No entanto vincou que a melhoria das acessibilidades, sendo importante, só por si não é suficiente para o desenvolvimento do interior do País, ressalvando a necessidade de uma estratégia que promova condições de fixação de investimento empresarial, a criação de emprego e consequente atração e fixação de populações.

O Presidente da Câmara Municipal de Mortágua, Júlio Norte, refere que este lançamento de obra faz jus a uma região que tem dado um forte contributo para o crescimento económico do país, que tem empresas dinâmicas e com vocação exportadora, mas que carece de uma via condizente, que assegure segurança, rapidez e comodidade.

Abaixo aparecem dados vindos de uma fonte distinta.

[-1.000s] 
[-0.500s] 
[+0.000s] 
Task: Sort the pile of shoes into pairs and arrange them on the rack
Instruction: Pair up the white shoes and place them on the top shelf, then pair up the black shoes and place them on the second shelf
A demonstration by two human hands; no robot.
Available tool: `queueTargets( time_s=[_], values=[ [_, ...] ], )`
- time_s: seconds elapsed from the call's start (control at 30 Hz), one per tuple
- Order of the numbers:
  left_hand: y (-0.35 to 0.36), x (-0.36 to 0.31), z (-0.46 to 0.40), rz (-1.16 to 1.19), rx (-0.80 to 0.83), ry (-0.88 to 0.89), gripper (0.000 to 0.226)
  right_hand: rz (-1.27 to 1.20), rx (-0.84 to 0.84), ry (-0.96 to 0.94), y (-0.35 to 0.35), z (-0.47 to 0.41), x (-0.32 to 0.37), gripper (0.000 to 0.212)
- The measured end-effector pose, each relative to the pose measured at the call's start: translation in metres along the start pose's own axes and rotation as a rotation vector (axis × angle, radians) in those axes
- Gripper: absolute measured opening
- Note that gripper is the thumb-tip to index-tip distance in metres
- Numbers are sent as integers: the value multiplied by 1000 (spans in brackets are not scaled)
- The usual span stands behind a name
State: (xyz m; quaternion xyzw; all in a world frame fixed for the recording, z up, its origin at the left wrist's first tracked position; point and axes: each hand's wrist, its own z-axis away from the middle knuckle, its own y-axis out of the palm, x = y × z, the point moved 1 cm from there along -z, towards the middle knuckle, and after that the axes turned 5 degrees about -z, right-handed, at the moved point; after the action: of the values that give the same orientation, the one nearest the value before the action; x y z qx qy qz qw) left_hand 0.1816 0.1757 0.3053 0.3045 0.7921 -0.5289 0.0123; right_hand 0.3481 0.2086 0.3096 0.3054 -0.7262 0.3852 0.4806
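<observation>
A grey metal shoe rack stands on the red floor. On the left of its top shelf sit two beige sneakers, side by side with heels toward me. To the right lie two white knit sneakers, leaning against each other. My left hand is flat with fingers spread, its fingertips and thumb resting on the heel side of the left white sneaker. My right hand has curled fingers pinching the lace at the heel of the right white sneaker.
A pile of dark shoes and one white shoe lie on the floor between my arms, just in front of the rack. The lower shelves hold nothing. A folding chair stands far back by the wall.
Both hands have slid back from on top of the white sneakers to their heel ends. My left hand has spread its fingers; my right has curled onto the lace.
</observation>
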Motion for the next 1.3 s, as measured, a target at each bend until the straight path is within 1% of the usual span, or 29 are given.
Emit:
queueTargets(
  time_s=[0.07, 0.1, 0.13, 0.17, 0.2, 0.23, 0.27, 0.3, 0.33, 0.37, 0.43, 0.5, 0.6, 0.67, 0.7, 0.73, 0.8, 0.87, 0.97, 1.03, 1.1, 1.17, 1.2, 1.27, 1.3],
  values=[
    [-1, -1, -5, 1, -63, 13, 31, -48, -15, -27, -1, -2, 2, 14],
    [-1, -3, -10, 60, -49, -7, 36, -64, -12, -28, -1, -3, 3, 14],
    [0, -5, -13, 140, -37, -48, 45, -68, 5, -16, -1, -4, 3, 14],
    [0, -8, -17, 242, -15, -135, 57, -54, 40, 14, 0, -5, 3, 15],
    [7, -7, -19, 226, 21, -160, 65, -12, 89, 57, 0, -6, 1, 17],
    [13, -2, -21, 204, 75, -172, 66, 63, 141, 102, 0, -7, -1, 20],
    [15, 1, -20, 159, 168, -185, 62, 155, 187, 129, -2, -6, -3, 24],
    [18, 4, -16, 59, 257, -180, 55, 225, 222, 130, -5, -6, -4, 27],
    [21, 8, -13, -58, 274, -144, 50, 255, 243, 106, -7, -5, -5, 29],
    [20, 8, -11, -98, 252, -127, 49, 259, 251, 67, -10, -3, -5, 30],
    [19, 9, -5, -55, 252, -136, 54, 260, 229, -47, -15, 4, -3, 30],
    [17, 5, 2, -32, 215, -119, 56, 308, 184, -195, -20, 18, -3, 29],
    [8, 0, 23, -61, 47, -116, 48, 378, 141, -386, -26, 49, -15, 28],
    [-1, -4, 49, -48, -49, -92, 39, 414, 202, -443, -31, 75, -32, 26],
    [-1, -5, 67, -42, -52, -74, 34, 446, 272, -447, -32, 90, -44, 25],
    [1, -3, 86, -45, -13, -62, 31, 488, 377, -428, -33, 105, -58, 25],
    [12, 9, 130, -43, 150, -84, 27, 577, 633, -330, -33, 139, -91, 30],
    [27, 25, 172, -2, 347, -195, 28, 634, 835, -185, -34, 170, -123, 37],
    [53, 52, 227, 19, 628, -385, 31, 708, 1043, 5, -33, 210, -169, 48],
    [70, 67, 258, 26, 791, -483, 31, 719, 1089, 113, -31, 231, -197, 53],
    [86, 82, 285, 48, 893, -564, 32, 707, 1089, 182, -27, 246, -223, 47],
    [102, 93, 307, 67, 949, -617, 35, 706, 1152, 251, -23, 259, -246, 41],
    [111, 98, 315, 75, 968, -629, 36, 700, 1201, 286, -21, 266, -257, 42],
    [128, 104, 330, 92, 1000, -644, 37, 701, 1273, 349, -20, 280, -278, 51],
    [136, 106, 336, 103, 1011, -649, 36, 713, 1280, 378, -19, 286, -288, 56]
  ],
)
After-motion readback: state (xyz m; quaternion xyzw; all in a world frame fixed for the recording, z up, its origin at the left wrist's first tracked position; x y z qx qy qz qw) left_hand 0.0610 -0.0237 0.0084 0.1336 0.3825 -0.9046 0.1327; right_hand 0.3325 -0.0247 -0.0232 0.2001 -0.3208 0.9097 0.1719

“Esperamos que à terceira seja de vez, porque as nossas empresas e os Mortaguenses têm pago uma fatura demasiado elevada por toda esta indecisão na resolução do problema. Já perdeu-se muito tempo e muitas vidas, mas neste momento o mais importante é que o concurso da obra vai ser lançado, há dinheiro para a executar e um programa de execução definido. Espero que este dia fique marcado nas nossas vidas como um grande marco para o desenvolvimento da nossa região”.

Segundo Júlio Norte, a redução do tempo de viagem em 22 minutos é muito significativa para as empresas e para as pessoas, quer em termos de custos quer de rapidez na deslocação, “sem esquecer o nosso Hospital de referência que é Coimbra”.

Júlio Norte lembra que uma parte do traçado ainda irá ficar com apenas três e duas vias, e defende que devem ser estudadas soluções técnicas que permitam, a médio prazo, ter o IP3 transformado em autoestrada. “Temos aqui uma intervenção profunda mas não é uma autoestrada, por isso mesmo também não tem portagens. Mas seguindo este modelo de execução faseada, que não tem tantos encargos financeiros num só Orçamento do Estado, deve-se desde já estudar soluções técnicas para termos o IP3 duplicado a 100%”.

Além da requalificação/duplicação do IP3, Júlio Norte destaca ainda as obras de modernização da Linha da Beira Alta que estão programadas, que considera igualmente um fator da maior importância para alavancar o desenvolvimento económico da região.